Bailey TL and Gribskov M (1998). Combining evidence using p-values: application to sequence homology searches. Bioinformatics, 14(1) 48-54.

Fisher RA (1925). Statistical methods for research workers (13th edition). London: Oliver and Boyd.

Manolov R and Solanas A (2012). Assigning and combining probabilities in single-case studies. Psychological Methods 17(4) 495-509. Describes various methods for combining p-values including Stouffer and Fisher and the binomial test.

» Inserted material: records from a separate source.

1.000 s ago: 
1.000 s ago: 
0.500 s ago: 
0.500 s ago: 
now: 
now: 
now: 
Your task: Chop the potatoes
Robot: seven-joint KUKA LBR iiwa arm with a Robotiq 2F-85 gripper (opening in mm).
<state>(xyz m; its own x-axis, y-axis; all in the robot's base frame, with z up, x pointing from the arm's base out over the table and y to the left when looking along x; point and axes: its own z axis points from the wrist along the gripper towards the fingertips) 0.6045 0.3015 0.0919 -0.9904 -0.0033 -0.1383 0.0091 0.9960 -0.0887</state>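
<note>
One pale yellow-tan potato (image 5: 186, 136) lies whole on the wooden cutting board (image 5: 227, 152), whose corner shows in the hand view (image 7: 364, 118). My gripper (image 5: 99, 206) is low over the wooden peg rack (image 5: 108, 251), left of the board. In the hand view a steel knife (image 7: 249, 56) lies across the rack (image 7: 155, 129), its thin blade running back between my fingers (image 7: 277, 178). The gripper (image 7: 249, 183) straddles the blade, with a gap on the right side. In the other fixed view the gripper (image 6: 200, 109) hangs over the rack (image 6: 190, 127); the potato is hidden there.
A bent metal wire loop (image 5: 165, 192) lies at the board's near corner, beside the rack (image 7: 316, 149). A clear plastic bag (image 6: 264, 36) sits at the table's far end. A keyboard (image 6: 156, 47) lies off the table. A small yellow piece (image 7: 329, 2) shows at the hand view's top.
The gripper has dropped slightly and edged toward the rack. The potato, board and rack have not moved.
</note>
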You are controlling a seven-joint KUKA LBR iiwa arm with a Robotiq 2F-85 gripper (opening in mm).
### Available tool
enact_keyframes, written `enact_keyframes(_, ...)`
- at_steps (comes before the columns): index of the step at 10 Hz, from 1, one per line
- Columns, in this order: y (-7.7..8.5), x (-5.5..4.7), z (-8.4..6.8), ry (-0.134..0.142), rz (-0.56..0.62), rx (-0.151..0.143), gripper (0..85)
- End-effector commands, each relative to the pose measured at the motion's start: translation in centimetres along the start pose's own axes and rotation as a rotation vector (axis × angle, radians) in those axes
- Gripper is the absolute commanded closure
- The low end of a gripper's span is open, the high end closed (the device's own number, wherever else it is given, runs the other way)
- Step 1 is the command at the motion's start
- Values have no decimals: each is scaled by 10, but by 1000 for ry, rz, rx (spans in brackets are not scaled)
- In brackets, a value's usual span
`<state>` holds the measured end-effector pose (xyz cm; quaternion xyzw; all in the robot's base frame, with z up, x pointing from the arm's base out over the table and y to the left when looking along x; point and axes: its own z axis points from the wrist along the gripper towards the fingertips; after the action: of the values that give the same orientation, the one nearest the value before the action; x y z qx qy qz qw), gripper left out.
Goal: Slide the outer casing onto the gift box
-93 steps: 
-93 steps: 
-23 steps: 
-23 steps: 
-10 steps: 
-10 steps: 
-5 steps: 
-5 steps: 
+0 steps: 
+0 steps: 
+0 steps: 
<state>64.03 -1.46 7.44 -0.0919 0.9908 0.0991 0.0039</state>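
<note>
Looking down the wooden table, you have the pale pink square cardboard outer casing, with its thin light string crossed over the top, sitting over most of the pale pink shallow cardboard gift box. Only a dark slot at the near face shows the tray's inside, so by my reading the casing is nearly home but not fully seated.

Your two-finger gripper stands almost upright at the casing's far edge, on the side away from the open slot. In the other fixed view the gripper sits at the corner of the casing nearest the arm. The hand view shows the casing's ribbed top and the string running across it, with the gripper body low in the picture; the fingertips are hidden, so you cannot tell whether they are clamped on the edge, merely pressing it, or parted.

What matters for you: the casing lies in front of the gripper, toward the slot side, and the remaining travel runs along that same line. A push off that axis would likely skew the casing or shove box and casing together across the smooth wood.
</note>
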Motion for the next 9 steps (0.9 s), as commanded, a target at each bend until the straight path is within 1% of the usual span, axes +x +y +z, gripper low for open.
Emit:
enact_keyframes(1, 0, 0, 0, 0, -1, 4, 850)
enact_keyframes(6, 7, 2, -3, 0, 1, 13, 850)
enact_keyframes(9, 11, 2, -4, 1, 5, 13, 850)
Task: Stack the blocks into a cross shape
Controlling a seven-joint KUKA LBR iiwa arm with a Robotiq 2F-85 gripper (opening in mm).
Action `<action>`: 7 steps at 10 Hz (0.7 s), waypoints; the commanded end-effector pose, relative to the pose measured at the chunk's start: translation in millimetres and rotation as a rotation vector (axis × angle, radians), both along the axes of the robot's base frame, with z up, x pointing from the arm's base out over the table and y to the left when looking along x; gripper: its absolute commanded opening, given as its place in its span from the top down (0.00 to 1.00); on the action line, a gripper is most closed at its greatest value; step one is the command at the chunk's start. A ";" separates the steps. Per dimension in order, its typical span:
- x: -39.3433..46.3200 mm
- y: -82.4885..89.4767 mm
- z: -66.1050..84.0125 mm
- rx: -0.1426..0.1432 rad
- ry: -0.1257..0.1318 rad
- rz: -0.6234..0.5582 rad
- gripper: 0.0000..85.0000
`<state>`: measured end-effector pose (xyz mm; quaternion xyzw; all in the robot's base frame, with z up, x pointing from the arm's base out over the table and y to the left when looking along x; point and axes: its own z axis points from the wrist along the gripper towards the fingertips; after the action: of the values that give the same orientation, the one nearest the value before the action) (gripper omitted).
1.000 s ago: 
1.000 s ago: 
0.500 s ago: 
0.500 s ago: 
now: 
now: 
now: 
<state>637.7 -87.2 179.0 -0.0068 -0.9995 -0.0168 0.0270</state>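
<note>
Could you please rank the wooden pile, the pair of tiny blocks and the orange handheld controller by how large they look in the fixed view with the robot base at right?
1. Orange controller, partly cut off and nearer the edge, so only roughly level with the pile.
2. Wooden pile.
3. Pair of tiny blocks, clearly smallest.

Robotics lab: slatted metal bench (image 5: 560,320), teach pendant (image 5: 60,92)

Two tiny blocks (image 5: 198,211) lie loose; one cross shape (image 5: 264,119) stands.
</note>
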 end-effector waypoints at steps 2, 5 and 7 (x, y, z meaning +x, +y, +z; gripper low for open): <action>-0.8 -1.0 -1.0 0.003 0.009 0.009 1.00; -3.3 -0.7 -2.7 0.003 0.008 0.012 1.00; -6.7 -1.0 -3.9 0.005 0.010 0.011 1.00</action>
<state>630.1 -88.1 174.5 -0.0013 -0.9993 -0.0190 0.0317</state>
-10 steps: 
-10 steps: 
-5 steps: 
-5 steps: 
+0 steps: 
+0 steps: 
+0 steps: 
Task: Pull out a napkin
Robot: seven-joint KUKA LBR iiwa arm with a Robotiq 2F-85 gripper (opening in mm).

Stouffer, Samuel A., Edward A. Suchman, Leland C. DeVinney, Shirley A. Star, and Robin M. Williams, Jr. (1949). Studies in Social Psychology in World War II: The American Soldier. Vol. 1, Adjustment During Army Life. Princeton: Princeton University Press.

van Assen MALM, van Aert RCM and Wicherts JM (2015) Meta-analysis using effect size distributions of only statistically significant studies. Psychological Methods 20(3) 293-309.